Una carenza che crea problemi
La carenza di personale si somma alle assenze per ferie e malattie e alle esigenze legate a piantonamenti, traduzioni e servizi esterni. “Ogni suicidio in carcere rappresenta una sconfitta. Ma sarebbe ancora più grave pensare che la responsabilità della prevenzione possa essere scaricata, direttamente o indirettamente, sulla Polizia penitenziaria, chiamata ormai a lavorare in condizioni che in molti istituti hanno superato ogni limite di sostenibilità”, dichiara il sindacalista. Gli agenti, prosegue, devono garantire contemporaneamente la sicurezza, la sorveglianza e la gestione delle sezioni, affrontare le emergenze, effettuare gli accompagnamenti e controllare una popolazione detenuta enormemente superiore alla capienza dell’istituto.
La prevenzione del suicidio non può dipendere dalla fortuna che un agente passi davanti a una cella nel minuto esatto in cui una persona decide di togliersi la vita. La Polizia penitenziaria non è composta da indovini e non può essere trasformata contemporaneamente in corpo di sicurezza, servizio sanitario, psicologico e psichiatrico. Gli agenti possono osservare, segnalare e intervenire, ma non possono sostituire tutto ciò che manca intorno a loro.”

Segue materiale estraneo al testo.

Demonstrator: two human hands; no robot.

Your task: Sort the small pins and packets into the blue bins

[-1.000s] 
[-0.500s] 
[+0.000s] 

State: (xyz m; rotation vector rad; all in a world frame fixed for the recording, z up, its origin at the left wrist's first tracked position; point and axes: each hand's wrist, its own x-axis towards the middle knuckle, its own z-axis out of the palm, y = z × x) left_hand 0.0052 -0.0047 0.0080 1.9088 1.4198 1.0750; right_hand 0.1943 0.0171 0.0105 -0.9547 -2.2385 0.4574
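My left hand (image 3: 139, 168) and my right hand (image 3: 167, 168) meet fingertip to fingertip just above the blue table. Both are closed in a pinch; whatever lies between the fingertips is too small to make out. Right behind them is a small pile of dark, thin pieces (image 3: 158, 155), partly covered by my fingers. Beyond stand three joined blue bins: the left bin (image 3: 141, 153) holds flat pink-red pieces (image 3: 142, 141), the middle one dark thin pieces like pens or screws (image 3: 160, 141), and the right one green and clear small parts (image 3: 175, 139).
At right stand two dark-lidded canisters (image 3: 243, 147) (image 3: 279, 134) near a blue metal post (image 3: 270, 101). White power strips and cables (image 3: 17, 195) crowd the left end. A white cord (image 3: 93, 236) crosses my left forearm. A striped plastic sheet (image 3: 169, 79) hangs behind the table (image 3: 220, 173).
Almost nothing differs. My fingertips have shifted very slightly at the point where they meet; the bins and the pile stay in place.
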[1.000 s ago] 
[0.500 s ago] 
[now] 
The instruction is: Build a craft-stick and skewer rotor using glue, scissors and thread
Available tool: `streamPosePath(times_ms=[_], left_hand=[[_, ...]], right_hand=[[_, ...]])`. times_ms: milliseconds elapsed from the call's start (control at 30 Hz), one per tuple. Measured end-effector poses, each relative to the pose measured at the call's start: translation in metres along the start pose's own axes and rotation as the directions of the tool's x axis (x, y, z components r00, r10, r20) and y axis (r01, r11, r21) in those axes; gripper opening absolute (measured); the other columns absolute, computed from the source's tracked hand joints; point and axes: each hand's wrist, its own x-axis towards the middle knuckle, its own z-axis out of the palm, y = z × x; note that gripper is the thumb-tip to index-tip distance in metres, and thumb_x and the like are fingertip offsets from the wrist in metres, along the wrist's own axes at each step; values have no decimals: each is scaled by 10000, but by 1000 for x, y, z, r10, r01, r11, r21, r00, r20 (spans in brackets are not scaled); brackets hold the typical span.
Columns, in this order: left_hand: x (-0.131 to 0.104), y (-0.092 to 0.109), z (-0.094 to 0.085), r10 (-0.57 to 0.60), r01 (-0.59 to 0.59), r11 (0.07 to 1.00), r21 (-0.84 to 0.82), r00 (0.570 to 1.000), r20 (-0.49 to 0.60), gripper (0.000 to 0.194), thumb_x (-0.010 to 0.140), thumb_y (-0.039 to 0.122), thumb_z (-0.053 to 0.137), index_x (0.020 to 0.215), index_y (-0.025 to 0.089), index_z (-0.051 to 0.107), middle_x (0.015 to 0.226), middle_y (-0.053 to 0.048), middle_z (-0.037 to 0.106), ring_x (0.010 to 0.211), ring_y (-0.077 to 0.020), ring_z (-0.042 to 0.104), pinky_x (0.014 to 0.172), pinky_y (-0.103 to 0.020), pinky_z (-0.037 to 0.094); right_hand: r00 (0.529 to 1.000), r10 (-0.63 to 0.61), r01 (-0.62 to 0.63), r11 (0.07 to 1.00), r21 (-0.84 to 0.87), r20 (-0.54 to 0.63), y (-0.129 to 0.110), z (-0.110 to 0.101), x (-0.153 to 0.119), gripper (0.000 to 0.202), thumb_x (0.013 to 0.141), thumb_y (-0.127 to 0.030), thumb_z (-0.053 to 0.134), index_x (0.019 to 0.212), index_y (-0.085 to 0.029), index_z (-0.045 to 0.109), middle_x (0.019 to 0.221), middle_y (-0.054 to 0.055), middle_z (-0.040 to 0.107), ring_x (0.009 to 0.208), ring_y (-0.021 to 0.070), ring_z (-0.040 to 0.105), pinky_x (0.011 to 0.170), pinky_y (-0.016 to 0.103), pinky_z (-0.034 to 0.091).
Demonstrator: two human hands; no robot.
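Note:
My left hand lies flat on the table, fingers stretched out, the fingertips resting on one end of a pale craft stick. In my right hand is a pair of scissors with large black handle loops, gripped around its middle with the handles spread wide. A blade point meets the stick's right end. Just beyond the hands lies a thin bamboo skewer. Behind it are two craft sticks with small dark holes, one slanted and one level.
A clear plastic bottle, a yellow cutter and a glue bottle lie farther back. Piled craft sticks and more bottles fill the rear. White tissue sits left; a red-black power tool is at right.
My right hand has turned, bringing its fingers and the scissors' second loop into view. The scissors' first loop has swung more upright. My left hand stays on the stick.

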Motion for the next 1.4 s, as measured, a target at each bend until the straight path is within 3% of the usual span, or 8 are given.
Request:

Un appello al ministero della Giustizia e al Dipartimento dell’Amministrazione penitenziaria
Di Giacomo chiama quindi in causa il ministero della Giustizia e il Dipartimento dell’Amministrazione penitenziaria, sostenendo che le circolari e i protocolli non siano sufficienti senza personale, un’adeguata presenza sanitaria e psicologica e valutazioni effettive del rischio suicidario. Per il segretario del CNPP-SPP, il sovraffollamento di Borgo San Nicola non è più soltanto un problema legato alla dignità della detenzione, ma riguarda direttamente la sicurezza e la capacità dello Stato di governare il carcere. Il sindacato chiede perciò un intervento immediato del DAP, con il rafforzamento dell’organico della Polizia penitenziaria e una verifica dei servizi notturni, delle condizioni delle sezioni e della presenza delle professionalità sanitarie e psicologiche necessarie.
“Un ragazzo di 24 anni è morto. Gli agenti che sono intervenuti porteranno con loro anche il peso umano di quello che hanno visto. Non accetteremo che, dopo le condoglianze di rito, tutto torni come prima. Non si possono stipare quasi 1.500 detenuti in un carcere progettato per circa 800 persone e poi pretendere che la Polizia penitenziaria faccia miracoli. Lo Stato deve tornare a fare lo Stato”, conclude Di Giacomo.